§ Exercise aim: Word for word, transcribe the material below from its first line to the line with "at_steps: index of", both included.

§ Available data:
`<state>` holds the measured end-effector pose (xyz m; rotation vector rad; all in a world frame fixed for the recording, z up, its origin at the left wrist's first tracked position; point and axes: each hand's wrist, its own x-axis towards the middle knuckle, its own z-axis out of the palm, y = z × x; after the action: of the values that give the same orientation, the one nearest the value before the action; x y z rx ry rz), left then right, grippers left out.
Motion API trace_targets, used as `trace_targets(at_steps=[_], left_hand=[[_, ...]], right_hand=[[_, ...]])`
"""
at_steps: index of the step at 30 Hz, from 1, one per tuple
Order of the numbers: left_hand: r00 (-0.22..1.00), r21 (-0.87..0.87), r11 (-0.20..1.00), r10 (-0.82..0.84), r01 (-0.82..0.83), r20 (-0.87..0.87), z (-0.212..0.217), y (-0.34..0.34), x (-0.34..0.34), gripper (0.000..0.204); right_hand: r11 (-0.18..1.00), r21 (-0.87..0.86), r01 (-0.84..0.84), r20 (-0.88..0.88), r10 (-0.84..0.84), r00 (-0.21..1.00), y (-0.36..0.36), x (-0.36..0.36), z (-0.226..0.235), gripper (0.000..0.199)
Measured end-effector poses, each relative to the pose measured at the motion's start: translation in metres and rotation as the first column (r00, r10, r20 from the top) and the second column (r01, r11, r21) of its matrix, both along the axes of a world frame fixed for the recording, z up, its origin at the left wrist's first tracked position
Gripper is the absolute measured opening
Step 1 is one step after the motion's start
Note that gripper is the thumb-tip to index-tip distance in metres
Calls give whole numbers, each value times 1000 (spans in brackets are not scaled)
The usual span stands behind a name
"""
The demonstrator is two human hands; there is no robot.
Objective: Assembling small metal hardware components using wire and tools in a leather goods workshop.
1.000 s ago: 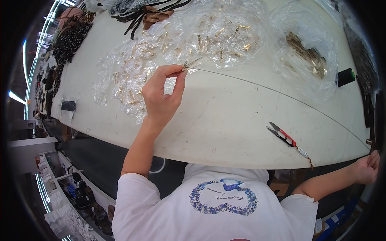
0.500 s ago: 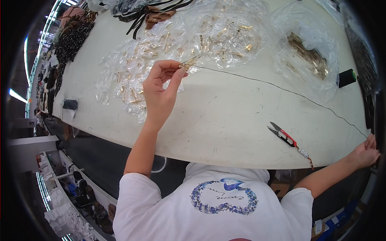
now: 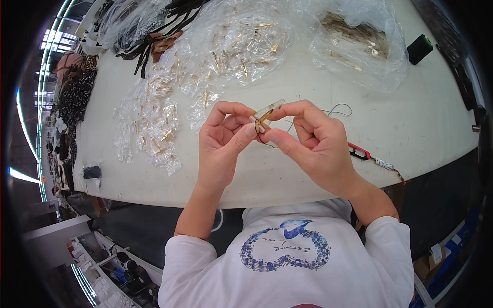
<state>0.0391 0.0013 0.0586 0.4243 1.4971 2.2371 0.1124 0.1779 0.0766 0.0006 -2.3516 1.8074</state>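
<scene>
Above the middle of the table, my left hand [image 3: 223, 146] is closed in a pinch on a small gold clip with a clear, pointed top piece [image 3: 270, 109], which looks like a hair clip. Dark thread [image 3: 259, 134] loops around the clip's near end. My right hand [image 3: 323, 146] meets the clip from the other side, thumb and forefinger closing at the thread; the exact grip is partly hidden. More of the thread curls loosely on the table behind the right hand. Thread snips [image 3: 359, 151] with a red handle lie beside that hand, their blades hidden behind it.
Several gold clips in clear wrappers [image 3: 246, 49] spread over the far middle and left. A clear bag [image 3: 354, 56] with brownish pieces lies far right, near a dark thread spool [image 3: 420, 50]. Black straps [image 3: 169, 23] and a small dark packet [image 3: 92, 172] are at left.
My right hand has come in from the far right to meet the left at the clip. The stretched thread is now slack and looped. The left hand sits lower in view.
</scene>
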Motion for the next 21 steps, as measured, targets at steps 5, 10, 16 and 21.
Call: trace_targets(at_steps=[5,10,16,21], left_hand=[[993,-77,997,12,-21,-120,2,2,11,19],[998,-71,997,3,-8,-65,-5,0,11,17],[993,-7,996,88,-88,76,-11,-7,4,15],[979,126,991,15,-41,205,-16,-12,1,15]], right_hand=[[920,-388,48,34,-37,999,0,-4,-12,10],[950,-309,45,25,-39,999,3,-3,-14,9],[981,-178,71,-108,-91,990,0,0,-21,13],[958,-281,58,-98,-88,991,-20,6,-21,16]])
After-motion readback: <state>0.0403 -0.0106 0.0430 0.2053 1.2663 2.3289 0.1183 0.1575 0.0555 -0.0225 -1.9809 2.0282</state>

§ Written solution:
`<state>` holds the measured end-effector pose (xyz m; rotation vector rad; all in a world frame fixed for the recording, z up, its origin at the left wrist's first tracked position; point and axes: each hand's wrist, its own x-axis towards the middle knuckle, its own z-axis out of the palm, y = z × x; after the action: of the values that give the same orientation, the one nearest the value before the action; x y z rx ry rz), left then right, grippers left out.
Motion API trace_targets, used as `trace_targets(at_steps=[_], left_hand=[[_, ...]], right_hand=[[_, ...]])`
"""
at_steps: index of the step at 30 Hz, from 1, one per tuple

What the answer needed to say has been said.